Now the same work returns to the National Gallery, as one of the opening exhibits in a full-scale Viola show called "The Passions". I cannot imagine a more appropriate context for the work in this show. Viola has been studying the old masters with great intensity over the past few years, and his art thrives on its proximity to painted images from the past.
Not that his sources of inspiration are exclusively western. On the top floor of the Haunch of Venison gallery, Viola is displaying an earlier work called Hall of Whispers above a selection of sparely brushed paintings and calligraphy by celebrated Zen monks and artists including the 18th-century master Ito Jakuchu. In Hall of Whispers itself, ten life-size images of human heads confront us on both sides of a narrow, darkened space. Although they are all trying to speak, their mouths are gagged with painful tightness. They struggle to continue talking, but we hear only a muffled and bewildering cacophony.

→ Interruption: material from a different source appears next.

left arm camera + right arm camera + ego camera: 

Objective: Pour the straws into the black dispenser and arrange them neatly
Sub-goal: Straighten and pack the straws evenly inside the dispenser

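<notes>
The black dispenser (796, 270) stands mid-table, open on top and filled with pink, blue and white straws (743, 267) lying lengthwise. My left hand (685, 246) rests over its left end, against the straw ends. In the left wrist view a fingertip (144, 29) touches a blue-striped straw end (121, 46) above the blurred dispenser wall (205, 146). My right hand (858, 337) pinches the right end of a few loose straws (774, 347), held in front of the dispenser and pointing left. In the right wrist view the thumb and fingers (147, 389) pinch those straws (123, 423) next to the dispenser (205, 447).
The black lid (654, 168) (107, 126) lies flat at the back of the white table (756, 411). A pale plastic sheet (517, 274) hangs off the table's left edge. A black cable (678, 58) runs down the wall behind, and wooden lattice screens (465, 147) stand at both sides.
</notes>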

Apart from a single corpse, the people in Viola's National Gallery show are able to speak, shout or cry. But we cannot hear them. In the first room, an unshaven man in a denim shirt is seen from head to shoulders on a single screen. Filmed in silent and exceptionally slow motion, he moves from left to right and back again. Tears run down his cheeks and he opens his mouth to sob. He keeps breaking down and, as we speculate about the cause of his misery, the two National Gallery pictures flanking him suddenly appear relevant. In Man of Sorrows by an unknown Umbrian master, the figure of Christ shows us his pierced hands against a backdrop of hysterical angels and the cross. It is a ferociously distraught image, while on the other side Giovanni Bellini's Dead Christ Supported by Angels is even more heartbreaking. By placing his own distraught man between these two Italian paintings, Viola openly declares his sources of inspiration. He even calls his work Man of Sorrows, as if determined to make the influence clear.
But the titles of his other exhibits do not make such overt Christian references. Zen teachings stress the importance of releasing the rational mind in order to gain self-understanding. In a tall, single-screen work called Observance, everyone is bent on scrutinising an object we cannot see. Forming a line, they move forward at a funereal pace. When reaching the front, each of them gazes down sorrowfully at something below the frame's edge. It could well be a figure lying in a coffin, as they take it in turns to stare with a sense of utter desolation. We ought to feel frustrated by Viola's refusal to identify the source of their grief. But his dramatisation of their reactions is so absorbing, and painful to behold, that we end up accepting the element of mystery.
Later in the show, Viola explores equal despair in a work entitled Emergence. But this time we are able to see exactly why two women, seated by a marble cistern with a cross on its side, become so upset. After a while, a naked young man rises up from the water. Judging by his glacial flesh, he is dead. At first, the women's astonishment seems fired by the hope that he might regain life. The parallels with the resurrection are clear, but the man slumps into the women's outstretched arms, and they lay him out carefully on the ground. The most moving moment occurs when the older woman struggles to prevent her companion from pulling a sheet over the dead man's face. She needs to see and touch him, and the work ends as she cradles his head tenderly on her lap. The whole event is performed with understated gravity, yet I found it excessively theatrical and self-conscious compared with the most painful work on view.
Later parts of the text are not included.